Published online by Cambridge University Press: 01 October 2009
Pirs of modern times do not deserve their following… they consider the grant of the title of Shams al-Ulama as the highest honour. In these desperate times, there were high hopes in them, but they have proved weak … you are fools if you still follow them!
Up to the turn of the twentieth century, the British system of political control had worked well in Sind. During the Khilafat movement of 1919 to 1924, however, the British faced a second major challenge to their authority. The Khilafat movement represented the first occasion on which a significant number of Sindhi pirs came together on a common platform to protest about British policy, and their involvement reflected the way in which they were being gradually involved in the concerns of the wider Indian Muslim community. Like their co-religionists elsewhere, many of these pirs had been affected by the growth in pan-Islamic sentiment as well as by the changing awareness of the position of Muslims in India as a whole.
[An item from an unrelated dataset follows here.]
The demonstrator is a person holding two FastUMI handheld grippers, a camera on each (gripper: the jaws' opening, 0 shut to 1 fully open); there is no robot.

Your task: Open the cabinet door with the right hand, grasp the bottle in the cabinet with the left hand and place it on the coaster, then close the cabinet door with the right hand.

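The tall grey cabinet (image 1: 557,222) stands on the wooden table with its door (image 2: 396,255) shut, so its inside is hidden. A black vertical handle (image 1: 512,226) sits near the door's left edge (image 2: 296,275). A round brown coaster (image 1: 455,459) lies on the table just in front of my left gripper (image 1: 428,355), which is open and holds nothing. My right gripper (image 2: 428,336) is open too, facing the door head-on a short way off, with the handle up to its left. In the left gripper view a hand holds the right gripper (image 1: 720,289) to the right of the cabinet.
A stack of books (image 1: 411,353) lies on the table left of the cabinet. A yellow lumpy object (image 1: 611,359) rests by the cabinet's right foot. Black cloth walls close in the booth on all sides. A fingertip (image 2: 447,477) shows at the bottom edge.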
Their participation in the agitation seriously threatened to undermine the position of the British in Sind. Yet, despite the enormous influence wielded by pirs and the considerable support which they generated for the Khilafat cause, the system of control proved its worth by ultimately reducing the threat posed to British authority to one of manageable proportions.
Pirs are drawn into a wider Islamic framework
The system of control was seriously shaken by the involvement of Sindhi pirs in the Khilafat movement. The concerns of the movement appealed very strongly to a significant section of the province's religious leadership as a result of the growth in interest in pan-Islamic issues during the years leading up to 1919.